= What to do =
The lines that make up this material should each be returned exactly.

Data block START

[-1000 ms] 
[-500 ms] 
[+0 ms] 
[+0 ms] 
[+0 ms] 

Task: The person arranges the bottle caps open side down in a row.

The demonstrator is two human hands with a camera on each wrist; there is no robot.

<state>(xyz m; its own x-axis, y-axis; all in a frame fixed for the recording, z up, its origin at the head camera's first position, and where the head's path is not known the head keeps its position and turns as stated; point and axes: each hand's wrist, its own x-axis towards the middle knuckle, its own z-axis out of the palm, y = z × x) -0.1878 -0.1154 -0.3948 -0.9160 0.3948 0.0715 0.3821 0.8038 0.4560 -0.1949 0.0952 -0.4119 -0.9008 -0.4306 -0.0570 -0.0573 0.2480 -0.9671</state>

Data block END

= Final answer =
[-1000 ms] 
[-500 ms] 
[+0 ms] 
[+0 ms] 
[+0 ms] 

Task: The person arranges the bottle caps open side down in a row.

The demonstrator is two human hands with a camera on each wrist; there is no robot.

<state>(xyz m; its own x-axis, y-axis; all in a frame fixed for the recording, z up, its origin at the head camera's first position, and where the head's path is not known the head keeps its position and turns as stated; point and axes: each hand's wrist, its own x-axis towards the middle knuckle, its own z-axis out of the palm, y = z × x) -0.1878 -0.1154 -0.3948 -0.9160 0.3948 0.0715 0.3821 0.8038 0.4560 -0.1949 0.0952 -0.4119 -0.9008 -0.4306 -0.0570 -0.0573 0.2480 -0.9671</state>

No additional output is needed.